We probably also need some way to check for a checksum type being supported
(ie something better than g_assert_not_reached())
Comment 50 Emmanuele Bassi (:ebassi) 2007-12-04 10:51:37 UTC
(In reply to comment #48)

> > g_checksum_get_digest() already accepts a pointer with the length of the
> > digest.
> > 
> Yes, but, you'll have to unnecessarily allocate a new GChecksum to query the
> length. For example when you want to decide which checksum type to choose based
> on length.

oh, then I misunderstood what you were asking. do you want a function that returns the length of the hash size without any other argument, like:

  guint
  g_checksum_get_type_length (GChecksumType checksum_type)
  {
    switch (checksum_type)
      {
      case G_CHECKSUM_MD5:
        ...
      }
  }

if I understood correctly now? I have no strong feelings about this: for me, it makes sense to get the length of the digest at the same time I get the digest.

(In reply to comment #49)
> hmm,
> 
> md5_byte_reverse does indeed look like unaligned access to me. 
> It may be ok, because it is only ever called on md5->buf and md5->data,
> which look like they will always be sufficiently aligned.
> 
> It is probably worth a comment in md5_byte_reverse that buffer is assumed to be
> integer-aligned.

I'll add a comment.

> 
> Typo: s/contains/contain/
> 
>   /* Reset buffers in case they contains sensitive data */

and fix this as well.

> 
> The docs for GChecksumType should probably mention that more types may be
> added.

okay.

> We probably also need some way to check for a checksum type being supported
> (ie something better than g_assert_not_reached())

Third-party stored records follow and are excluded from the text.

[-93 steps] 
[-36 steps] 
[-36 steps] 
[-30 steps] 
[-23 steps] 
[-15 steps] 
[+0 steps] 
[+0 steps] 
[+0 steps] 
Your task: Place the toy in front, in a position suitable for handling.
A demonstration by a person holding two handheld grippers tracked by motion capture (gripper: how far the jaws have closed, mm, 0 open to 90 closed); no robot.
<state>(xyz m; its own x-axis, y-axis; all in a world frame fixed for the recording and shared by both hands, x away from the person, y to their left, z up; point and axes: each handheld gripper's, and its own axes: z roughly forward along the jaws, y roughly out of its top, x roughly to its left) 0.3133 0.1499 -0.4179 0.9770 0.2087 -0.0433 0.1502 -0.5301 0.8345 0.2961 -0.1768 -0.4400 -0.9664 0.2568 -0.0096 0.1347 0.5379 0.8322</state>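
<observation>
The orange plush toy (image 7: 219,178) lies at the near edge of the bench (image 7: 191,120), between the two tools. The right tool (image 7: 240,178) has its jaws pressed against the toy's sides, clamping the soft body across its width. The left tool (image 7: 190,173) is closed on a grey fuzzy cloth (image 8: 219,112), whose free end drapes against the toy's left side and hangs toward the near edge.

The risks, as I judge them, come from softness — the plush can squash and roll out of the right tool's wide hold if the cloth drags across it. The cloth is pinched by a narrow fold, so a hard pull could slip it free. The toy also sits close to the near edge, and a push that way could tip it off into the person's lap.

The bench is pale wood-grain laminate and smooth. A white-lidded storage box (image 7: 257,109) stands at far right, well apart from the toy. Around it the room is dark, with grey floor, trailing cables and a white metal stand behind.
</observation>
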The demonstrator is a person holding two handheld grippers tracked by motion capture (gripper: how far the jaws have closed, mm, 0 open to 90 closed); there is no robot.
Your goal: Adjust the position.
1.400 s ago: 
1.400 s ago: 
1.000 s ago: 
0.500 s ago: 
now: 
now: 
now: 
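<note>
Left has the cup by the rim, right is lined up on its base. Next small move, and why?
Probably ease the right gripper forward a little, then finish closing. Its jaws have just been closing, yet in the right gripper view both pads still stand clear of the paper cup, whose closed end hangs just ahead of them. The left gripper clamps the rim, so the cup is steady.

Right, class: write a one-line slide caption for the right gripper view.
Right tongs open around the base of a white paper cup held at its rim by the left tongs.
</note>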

at the moment, if IS_VALID_TYPE() fails we get out of the g_checksum_new(). meybe making IS_VALID_TYPE public and calling it G_CHECKSUM_TYPE_IS_VALID()?
Comment 51 Tomas Mraz 2007-12-04 12:27:06 UTC
> oh, then I misunderstood what you were asking. do you want a function that
> returns the length of the hash size without any other argument, like:
> 
>   guint
>   g_checksum_get_type_length (GChecksumType checksum_type)
>   {
>     switch (checksum_type)
>       {
>       case G_CHECKSUM_MD5:
>         ...
>       }
>   }

Yes, exactly that.
Comment 52 Matthias Clasen 2007-12-04 13:47:27 UTC
> at the moment, if IS_VALID_TYPE() fails we get out of the g_checksum_new().
> meybe making IS_VALID_TYPE public and calling it G_CHECKSUM_TYPE_IS_VALID()?

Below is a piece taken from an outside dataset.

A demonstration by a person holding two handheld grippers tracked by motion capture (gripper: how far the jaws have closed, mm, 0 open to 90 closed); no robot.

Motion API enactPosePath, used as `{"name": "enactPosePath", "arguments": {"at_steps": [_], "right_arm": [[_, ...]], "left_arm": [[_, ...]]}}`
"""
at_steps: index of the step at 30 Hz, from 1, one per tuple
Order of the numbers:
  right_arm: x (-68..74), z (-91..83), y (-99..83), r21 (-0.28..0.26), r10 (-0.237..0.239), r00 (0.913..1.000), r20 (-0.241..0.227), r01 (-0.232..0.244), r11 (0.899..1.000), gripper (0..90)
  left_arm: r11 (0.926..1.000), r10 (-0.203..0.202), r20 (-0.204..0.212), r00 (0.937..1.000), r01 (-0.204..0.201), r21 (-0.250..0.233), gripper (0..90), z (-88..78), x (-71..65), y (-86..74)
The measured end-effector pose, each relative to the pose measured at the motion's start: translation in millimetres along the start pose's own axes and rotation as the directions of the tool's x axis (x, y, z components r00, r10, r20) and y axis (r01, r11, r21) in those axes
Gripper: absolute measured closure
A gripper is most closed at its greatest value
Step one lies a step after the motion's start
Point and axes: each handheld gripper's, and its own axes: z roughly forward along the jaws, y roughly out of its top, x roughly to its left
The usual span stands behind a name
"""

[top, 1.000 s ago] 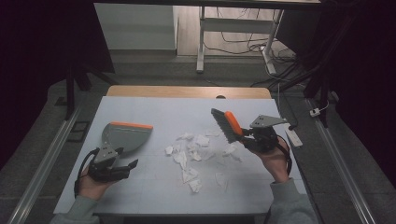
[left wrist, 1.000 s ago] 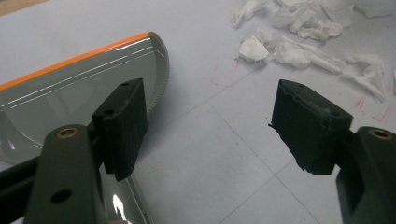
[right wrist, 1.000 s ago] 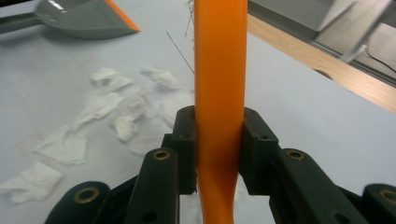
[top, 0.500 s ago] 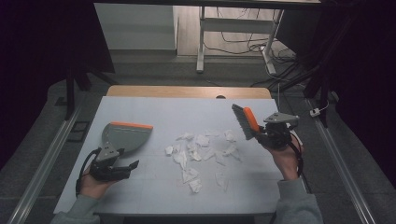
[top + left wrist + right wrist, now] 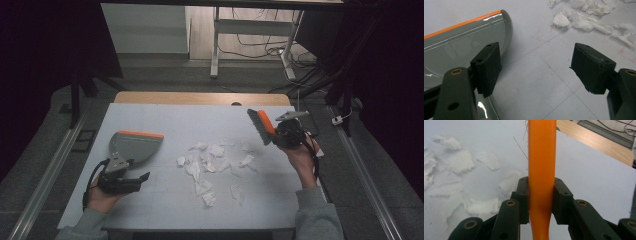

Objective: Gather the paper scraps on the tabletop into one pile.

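Holding the brush clamped in our right gripper, left gripper gaping empty beside the dustpan; paper scraps left of the brush remain unswept.

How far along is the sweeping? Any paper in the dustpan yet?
Early. Done: the right gripper is clamped on the brush, raised right of the scraps. In hand: the left gripper is open beside the dustpan, not gripping it. Left: all the paper scraps lie loose on the table; none in the dustpan.
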Motion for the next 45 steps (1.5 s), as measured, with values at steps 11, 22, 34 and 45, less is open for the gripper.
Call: {"name": "enactPosePath", "arguments": {"at_steps": [11,22,34,45], "right_arm": [[-3.1,28.9,13.5,0.089,-0.054,0.9981,0.029,0.051,0.995,70.0],[10.8,54.7,9.3,0.132,-0.103,0.9945,0.019,0.099,0.986,70.0],[36.8,62.7,12.6,0.111,-0.15,0.9823,-0.112,0.163,0.98,70.2],[50.5,41.3,18.5,0.015,-0.123,0.9626,-0.242,0.13,0.991,70.1]], "left_arm": [[1.0,0.002,-0.003,1.0,-0.002,-0.002,25.0,0.8,0.0,-1.1],[1.0,0.006,-0.001,1.0,-0.006,-0.003,25.1,1.8,0.1,-1.4],[0.9999,0.015,0.001,0.9999,-0.015,0.001,25.6,2.4,-1.2,-1.4],[0.9999,0.009,0.006,0.9999,-0.009,0.006,25.7,2.5,0.8,-2.6]]}}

Either that, or make checksum_new() return NULL if it meets an unknown type.
Comment 53 Dan Winship 2007-12-04 15:28:47 UTC
(In reply to comment #48)
> > g_checksum_get_digest() already accepts a pointer with the length of the
> > digest.
> > 
> Yes, but, you'll have to unnecessarily allocate a new GChecksum to query the
> length. For example when you want to decide which checksum type to choose based
> on length.

In all of the use cases that have been mentioned so far in this bug, you
don't actually have a choice anyway. (Eg, the thumbnail spec and Content-MD5
headers demand MD5. DBUS_COOKIE_SHA1 demands SHA-1, etc.)

If you are actually choosing what hash function to use at runtime, wouldn't
you want to choose based on some better criteria than "output string size"?
And at any rate, if you're choosing between multiple hash functions based on
any interesting criteria, you're probably doing something where you ought to
be using a real crypto library anyway.
Comment 54 Matthias Clasen 2007-12-04 16:04:11 UTC
I agree that the length of the checksum is probably not the most imporant piece of information, but we can trivally add a function to get this information later if a real use-case shows up. 

Lets get the existing patches committed first.
Comment 55 Emmanuele Bassi (:ebassi) 2007-12-04 16:37:08 UTC
thanks Matthias for the quick review.

both patches committed to trunk, with the documentation changes of comment 49

2007-12-04  Emmanuele Bassi  <ebassi@gnome.org>

        * gio/glocalfileinfo.c: Replace the copy-and-paste MD5 digest
        generation with GChecksum.

2007-12-04  Emmanuele Bassi  <ebassi@gnome.org>

        * glib/gchecksum.[ch]: Add GChecksum, a generic wrapper around
        various hashing algorithms. At the moment, the MD5, SHA-1 and
        SHA-256 algorithms are supported. (#443648)

        * glib/glib.h:
        * glib/Makefile.am:
        * glib/glib.symbols: Build glue for GChecksum

        * tests/Makefile.am
        * tests/checksum-test.c: Add test suite for GChecksum.